O governador Tarcísio de Freitas (Republicanos) defendeu nesta terça-feira (25) as investigações da Polícia Civil de São Paulo sobre a produtora do filme ‘Dark Horse’, que aborda a trajetória de Jair Bolsonaro (PL), e confirmou que a instituição cumprirá a determinação do ministro do STF (Supremo Tribunal Federal) Flávio Dino de compartilhar as provas do caso com a Polícia Federal.

A declaração foi dada após o ministro Flávio Dino autorizar o acesso da PF às provas obtidas pela Polícia Civil de São Paulo na investigação sobre a produtora do filme. A decisão, publicada na última semana, gerou expectativa sobre a cooperação entre as forças de segurança estaduais e federais.

Cooperação entre instituições

Tarcísio afirmou que a Polícia Civil de São Paulo atuará de forma transparente e dentro da legalidade, enviando todo o material solicitado. Ele destacou que a apuração sobre o ‘Dark Horse’ segue os trâmites normais e que não há obstáculos para o compartilhamento das informações.

O governador também ressaltou a importância de as instituições trabalharem em conjunto para esclarecer os fatos, sem politizar a investigação. Ele evitou comentar o conteúdo do filme, mas reforçou que a apuração deve seguir critérios técnicos.

Panorama político

O caso ‘Dark Horse’ ganhou repercussão nacional por envolver a produção de um filme sobre a vida de Jair Bolsonaro, ex-presidente da República. A investigação da Polícia Civil de São Paulo busca apurar possíveis irregularidades na captação de recursos ou na produção da obra, que ainda não teve detalhes divulgados oficialmente.

A decisão de Flávio Dino de compartilhar as provas com a PF ocorre em um momento de tensão entre os poderes, com discussões sobre limites de investigações e autonomia das polícias.

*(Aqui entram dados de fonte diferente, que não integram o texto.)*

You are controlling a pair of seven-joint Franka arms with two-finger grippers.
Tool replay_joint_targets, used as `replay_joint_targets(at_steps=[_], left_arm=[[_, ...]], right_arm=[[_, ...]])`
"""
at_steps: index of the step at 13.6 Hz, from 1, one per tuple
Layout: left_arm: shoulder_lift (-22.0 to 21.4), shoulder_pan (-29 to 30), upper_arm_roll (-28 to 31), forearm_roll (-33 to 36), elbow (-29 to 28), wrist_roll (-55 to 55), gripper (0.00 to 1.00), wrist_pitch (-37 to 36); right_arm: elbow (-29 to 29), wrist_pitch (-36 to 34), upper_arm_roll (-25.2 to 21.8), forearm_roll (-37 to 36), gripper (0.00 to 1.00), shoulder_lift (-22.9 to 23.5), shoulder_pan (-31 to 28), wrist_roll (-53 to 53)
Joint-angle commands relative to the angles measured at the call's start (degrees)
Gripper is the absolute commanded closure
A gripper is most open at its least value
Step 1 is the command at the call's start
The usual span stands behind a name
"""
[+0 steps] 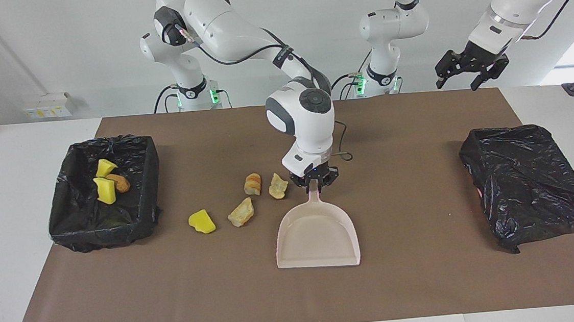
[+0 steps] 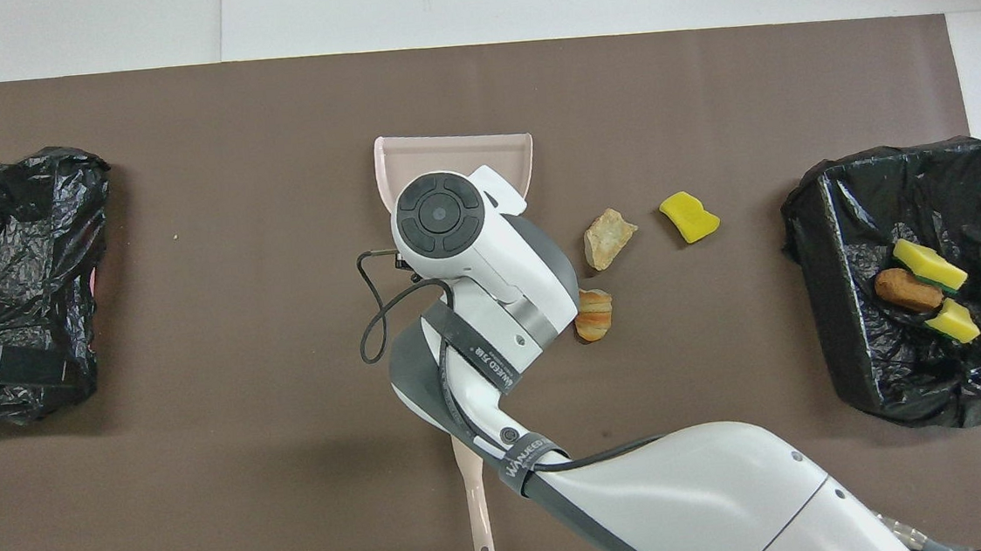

Especialistas apontam que a cooperação entre as esferas estadual e federal é essencial para a transparência do processo.

Enquanto isso, aliados de Bolsonaro criticam a investigação, classificando-a como perseguição política. Já defensores da apuração argumentam que a justiça deve ser aplicada independentemente de posições ideológicas.